Il generico riferimento alle “iniziative istituzionali” contenuto nell’oggetto dell’ordine del giorno è in realtà più preciso di quanto sembri: come spiegato nel documento, infatti, si richiama nello specifico l’interrogazione parlamentare presentata lo scorso 16 maggio dal senatore di Azione Carlo Calenda, che ha chiesto al ministro dell’Interno Piantedosi e a quello degli Affari esteri Tajani di negare il visto d’ingresso in Italia al controverso cantante statunitense, in ragione delle sue ormai note prese di posizione apertamente antisemite e di apologia del nazismo registrate in un passato nemmeno troppo lontano.
In diverse occasioni, infatti, il rapper ha rilasciato dichiarazioni pubbliche di apprezzamento nei confronti di Adolf Hitler e dell’ideologia nazista. In un’intervista del dicembre 2022, per esempio, aveva detto: “I see good things about Hitler” (una sorta di “Hitler ha fatto anche cose buone” in salsa tedesca) e “I love Nazis” (ovvero: “Amo i nazisti”). Nel febbraio del 2025, sulla piattaforma X, aveva pubblicato un tweet che recitava così: “Im a nazi” (“Sono un nazista”). Tra i prodotti del suo merchandising ufficiale, a un certo punto, sono spuntate magliette e felpe con il simbolo della svastica nazista sul petto; senza dimenticare la sua canzone “Heil Hitler”, considerata un vero e proprio inno al nazismo, che contiene al suo interno anche il campionamento di un discorso del dittatore tedesco.

È anche vero che a fine gennaio il fu Kanye West aveva comprato un’intera pagina del quotidiano The Wall Street Journal per scusarsi: “Non sono un nazista né un antisemita […] amo gli ebrei”, aveva detto in quell’occasione. In una lettera intitolata “A coloro che ho ferito”, Ye attribuiva le frasi e i comportamenti antisemiti del passato al suo disturbo bipolare.
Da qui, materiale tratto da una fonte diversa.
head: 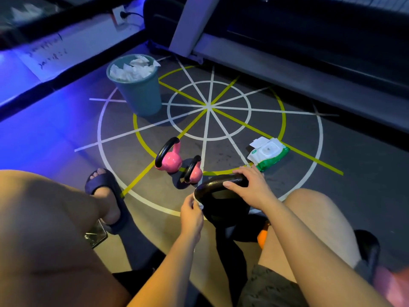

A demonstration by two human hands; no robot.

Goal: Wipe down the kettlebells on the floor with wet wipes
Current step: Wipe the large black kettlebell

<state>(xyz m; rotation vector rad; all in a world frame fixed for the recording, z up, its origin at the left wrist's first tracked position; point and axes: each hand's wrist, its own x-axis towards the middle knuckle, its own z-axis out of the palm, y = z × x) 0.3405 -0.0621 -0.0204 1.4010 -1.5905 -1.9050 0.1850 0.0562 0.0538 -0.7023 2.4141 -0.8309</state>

Un passo indietro probabilmente tardivo – e non da tutti considerato sincero – che non gli ha evitato la revoca del visto d’ingresso da parte del Regno Unito, revoca che ha portato all’annullamento di tre suoi concerti a Londra.
In Italia, invece, non c’è stata ancora nessuna decisione al riguardo: al momento l’esibizione del 18 luglio a Reggio è confermata.
L’ordine del giorno è passato con 19 voti favorevoli (lista civica Per Reggio, Partito Democratico, Movimento 5 Stelle, lista Massari sindaco, Europa verde-Possibile, Coalizione Civica) e 4 voti contrari (Forza Italia, Fratelli d’Italia).